The total return comprises capital gains from rising share prices as well as the dividend yield you receive on the shares you own.
Taking baby steps
But if you have not yet invested, there is no need to fret.
You can take baby steps by slowly allocating your money to strong, dependable businesses.
Three types of stocks are suitable for a beginner investor.
The first is large, blue-chip companies with long track records of weathering economic storms and recessions.
Some examples include Singapore’s largest bank, DBS Group (SGX: D05) and also the country’s sole bourse operator Singapore Exchange Limited (SGX: S68).
Both these companies also pay attractive quarterly dividends with yields of 4.3% and 3.4%, respectively.
The second is REITs with strong sponsors and a history of raising their DPU, such as Mapletree Industrial Trust (SGX: ME8U) and Keppel DC REIT (SGX: AJBU).
The former provides an attractive yield of 5.7% while the latter’s distribution yield is 5.5%.
Finally, you can consider parking some money in recession-resistant industries such as healthcare.
Raffles Medical Group (SGX: BSL) and IHH Healthcare Berhad (SGX: Q0F) are two candidates that qualify.
Get Smart: Locking in a secure financial future
As the saying goes, when the going gets tough, the tough get going.

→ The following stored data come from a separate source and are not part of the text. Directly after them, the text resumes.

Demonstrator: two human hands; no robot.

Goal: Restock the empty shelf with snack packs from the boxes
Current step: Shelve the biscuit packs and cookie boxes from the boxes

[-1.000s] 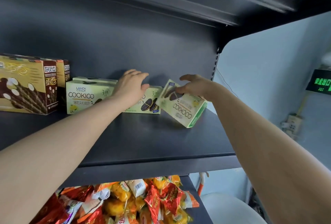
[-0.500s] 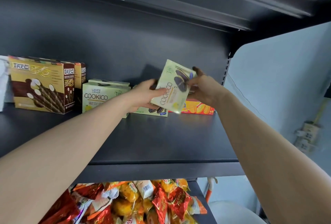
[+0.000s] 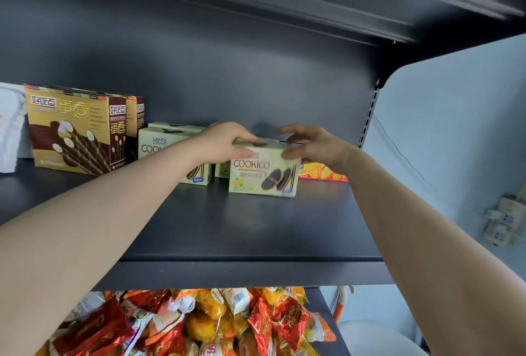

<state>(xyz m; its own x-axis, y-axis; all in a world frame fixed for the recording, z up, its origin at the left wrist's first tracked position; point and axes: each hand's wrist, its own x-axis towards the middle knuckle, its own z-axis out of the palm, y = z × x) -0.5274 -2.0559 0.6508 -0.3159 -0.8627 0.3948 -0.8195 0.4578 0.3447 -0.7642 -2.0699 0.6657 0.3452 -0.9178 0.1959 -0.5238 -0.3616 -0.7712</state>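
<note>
Closest, bright snack bags (image 3: 199, 324) crowd the lower level. Above them, on the dark shelf (image 3: 256, 227), a green cookie box (image 3: 262, 176) stands upright toward the right side. The left hand (image 3: 225, 142) grips its top left corner, thumb in front. The right hand (image 3: 313, 145) clasps the top right corner, thumb on the front and fingers curled over the top. Behind lie matching green boxes (image 3: 155, 142) and an orange box (image 3: 324, 172). Far left stand brown boxes (image 3: 71, 128) by the back panel.

Shelf (image 3: 256, 230) front open, egg-roll boxes (image 3: 71, 131) and cookie boxes (image 3: 263, 177) line the back, orange box (image 3: 321, 172) at right
</note>
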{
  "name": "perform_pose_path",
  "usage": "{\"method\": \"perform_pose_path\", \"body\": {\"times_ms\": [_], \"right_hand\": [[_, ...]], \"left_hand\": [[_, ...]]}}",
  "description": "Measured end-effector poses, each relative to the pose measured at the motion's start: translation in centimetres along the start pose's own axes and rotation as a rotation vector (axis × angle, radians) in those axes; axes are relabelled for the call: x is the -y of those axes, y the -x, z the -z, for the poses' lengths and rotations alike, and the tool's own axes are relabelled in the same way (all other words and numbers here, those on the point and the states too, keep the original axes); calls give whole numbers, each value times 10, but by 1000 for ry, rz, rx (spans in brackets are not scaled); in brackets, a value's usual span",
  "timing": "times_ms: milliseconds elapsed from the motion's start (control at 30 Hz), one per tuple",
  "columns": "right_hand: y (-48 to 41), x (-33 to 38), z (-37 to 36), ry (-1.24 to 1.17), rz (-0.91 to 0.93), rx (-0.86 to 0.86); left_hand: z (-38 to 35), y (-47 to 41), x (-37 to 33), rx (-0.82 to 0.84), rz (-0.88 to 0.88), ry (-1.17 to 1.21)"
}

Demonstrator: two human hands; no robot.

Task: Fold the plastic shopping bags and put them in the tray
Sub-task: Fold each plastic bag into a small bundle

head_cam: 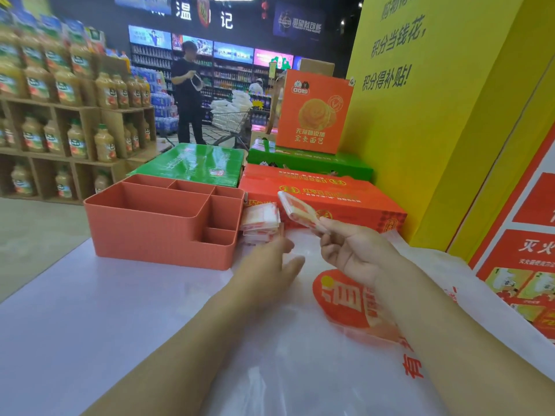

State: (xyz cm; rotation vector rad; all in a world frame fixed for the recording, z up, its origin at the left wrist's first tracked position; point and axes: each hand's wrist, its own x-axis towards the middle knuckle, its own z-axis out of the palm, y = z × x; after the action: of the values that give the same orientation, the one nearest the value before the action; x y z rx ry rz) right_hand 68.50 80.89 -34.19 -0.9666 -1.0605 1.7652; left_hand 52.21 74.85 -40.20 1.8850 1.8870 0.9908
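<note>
Blur and cover
The left hand [270, 262] is blurring in motion; the right forearm [435, 325] is covering part of the flat bag's [339, 298] print.

**Thin film, ribbed plastic, glossy cartons**

The tray [159, 232], toward the table's far left, is matt plastic. Its outer walls are finely ribbed and its inner walls smooth. The table [90, 310] top is smooth and white with a faint sheen. The flat bag [300, 370] at its near right is thin translucent plastic film, wrinkled and shiny. The folded bag [295, 213] in the right hand [354, 253] and the stack [261, 220] beside the tray are the same glossy film. At the far edge, the green carton [195, 163] has a glossy, reflective top.
</note>
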Motion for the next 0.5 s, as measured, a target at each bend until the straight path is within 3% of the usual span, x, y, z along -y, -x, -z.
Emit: {"method": "perform_pose_path", "body": {"times_ms": [67,133,267,500], "right_hand": [[-13,5,-9,63,79,-54],[-28,8,-21,142,134,-95],[-63,3,-46,315,187,-195],[-99,-21,-70,723,281,-304]], "left_hand": [[-6,5,-3,101,-85,-261],[-11,7,-5,197,-130,-360],[-22,5,2,270,-194,-470],[-31,2,10,236,-211,-475]]}}
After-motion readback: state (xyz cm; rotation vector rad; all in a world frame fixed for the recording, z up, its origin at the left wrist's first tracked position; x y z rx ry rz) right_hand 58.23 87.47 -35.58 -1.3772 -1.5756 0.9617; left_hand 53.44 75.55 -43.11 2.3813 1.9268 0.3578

There’s a tried and tested way to secure your financial future, and that’s to start investing your money if you have not already done so.
The world will always be full of worries, but you can dispel them by committing to a pattern of investment that stands the test of time.
By socking away some money regularly into blue chips, REITs and resilient stocks, you can build a portfolio that can carry you through to your retirement.
Is it a good time to buy into Singapore REITs? If you’ve thought about it, then our latest REITs guide will be an essential read. This exclusive pdf report shows you why REITs are still excellent assets, what sectors to look out for and how to find good REITs today. The info inside can help you build a solid retirement portfolio. Click here to download it for FREE.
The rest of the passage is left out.